Friends With Benefits

What’s Going On Here?

The US has a lot going on right now and just can’t commit to its workers: data out on Friday showed the number of jobs in the US fell by more than 20 million last month.

What Does This Mean?

Roughly a decade’s worth of new jobs was wiped out in April, or to put it the way Bloomberg did: as many jobs were lost last month as were lost in every economic downturn since the ‘70s combined. Coronavirus, of course, was mostly to blame, which is clear from the industries that laid off the most workers: the shuttered leisure and hospitality sector, for one, accounted for 40% of the jobs lost in the private sector.

The US unemployment rate was reported at 14.7% in April overall, but the government acknowledged that mistakes in the data brought the real rate closer to 19% – the highest since 1948 (tweet this).

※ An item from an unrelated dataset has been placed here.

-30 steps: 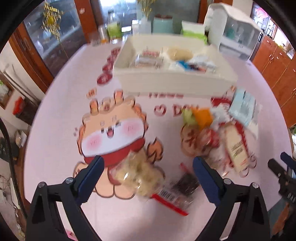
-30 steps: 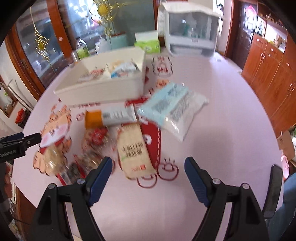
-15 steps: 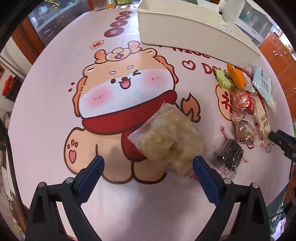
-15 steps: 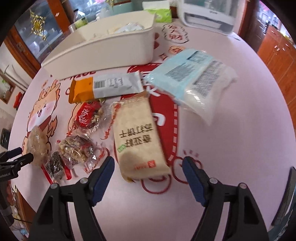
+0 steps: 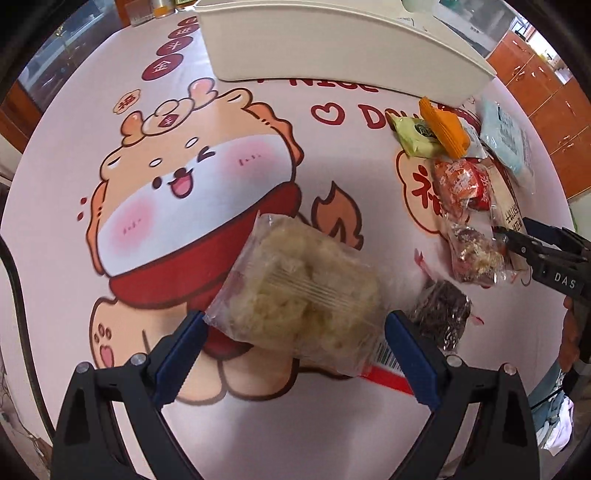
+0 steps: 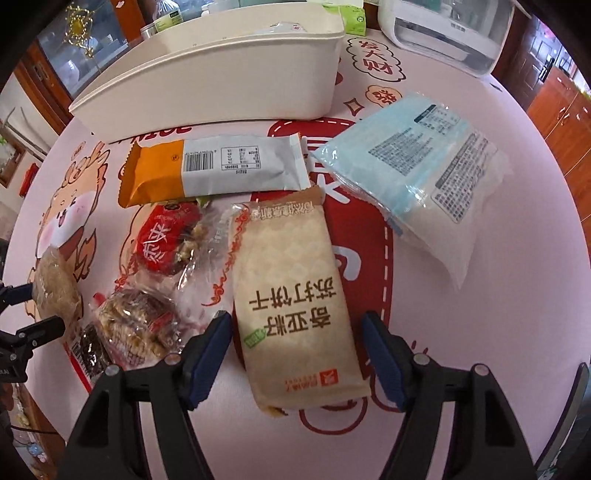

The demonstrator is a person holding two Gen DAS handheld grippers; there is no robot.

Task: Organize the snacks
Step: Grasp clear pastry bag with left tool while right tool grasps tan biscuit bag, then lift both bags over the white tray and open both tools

And that’s without the job losses incurred in the last few weeks: since this data only covers the jobs that were lost before April 12th, May’s likely to bring even more bad news.

Why Should I Care?

The bigger picture: That was V optimistic.
Economists who’ve been predicting a rapid return to growth when economies reopen – i.e. a V-shaped recovery – might now be tempering their expectations. 70% of the American economy is made up of consumer spending, and with so many jobs having been lost, there won’t be nearly as many people able to splash their economy-boosting cash.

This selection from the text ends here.